WHAT IS EXPECTED
Work through the data below and copy out every line where "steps" is found.
++++ DATA EXTRACT
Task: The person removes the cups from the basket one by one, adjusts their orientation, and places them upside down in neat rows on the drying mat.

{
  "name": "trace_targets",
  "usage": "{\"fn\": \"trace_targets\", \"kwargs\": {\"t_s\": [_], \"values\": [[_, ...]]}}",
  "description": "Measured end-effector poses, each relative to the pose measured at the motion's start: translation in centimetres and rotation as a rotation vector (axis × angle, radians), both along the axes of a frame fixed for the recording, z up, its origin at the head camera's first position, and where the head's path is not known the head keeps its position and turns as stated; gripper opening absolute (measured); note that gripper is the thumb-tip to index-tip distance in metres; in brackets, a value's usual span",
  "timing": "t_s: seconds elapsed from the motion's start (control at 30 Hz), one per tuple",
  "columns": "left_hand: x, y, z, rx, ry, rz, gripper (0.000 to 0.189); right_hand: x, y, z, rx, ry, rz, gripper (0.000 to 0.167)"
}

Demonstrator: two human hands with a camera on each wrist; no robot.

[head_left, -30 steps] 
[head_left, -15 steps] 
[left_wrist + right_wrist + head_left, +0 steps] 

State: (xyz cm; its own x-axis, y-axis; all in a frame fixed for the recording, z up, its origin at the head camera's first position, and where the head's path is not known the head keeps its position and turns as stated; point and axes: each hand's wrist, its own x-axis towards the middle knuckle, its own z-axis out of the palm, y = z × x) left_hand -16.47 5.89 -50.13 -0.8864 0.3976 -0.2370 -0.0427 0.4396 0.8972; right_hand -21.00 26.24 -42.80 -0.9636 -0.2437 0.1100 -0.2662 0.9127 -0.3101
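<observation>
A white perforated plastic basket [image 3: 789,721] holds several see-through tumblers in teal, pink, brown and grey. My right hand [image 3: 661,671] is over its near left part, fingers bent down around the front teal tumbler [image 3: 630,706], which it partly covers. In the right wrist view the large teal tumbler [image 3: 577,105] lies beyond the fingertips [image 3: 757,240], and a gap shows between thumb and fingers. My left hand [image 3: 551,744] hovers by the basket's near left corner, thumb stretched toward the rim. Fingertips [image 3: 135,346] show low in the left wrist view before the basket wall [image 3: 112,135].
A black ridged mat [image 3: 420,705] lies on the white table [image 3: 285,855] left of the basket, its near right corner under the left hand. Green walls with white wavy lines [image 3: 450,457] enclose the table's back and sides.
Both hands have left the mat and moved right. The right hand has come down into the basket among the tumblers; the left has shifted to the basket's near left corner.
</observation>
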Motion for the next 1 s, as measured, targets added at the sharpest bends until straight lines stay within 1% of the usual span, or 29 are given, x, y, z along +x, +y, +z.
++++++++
RESPONSE
[head_left, -30 steps] 
[head_left, -15 steps] 
[left_wrist + right_wrist + head_left, +0 steps] 

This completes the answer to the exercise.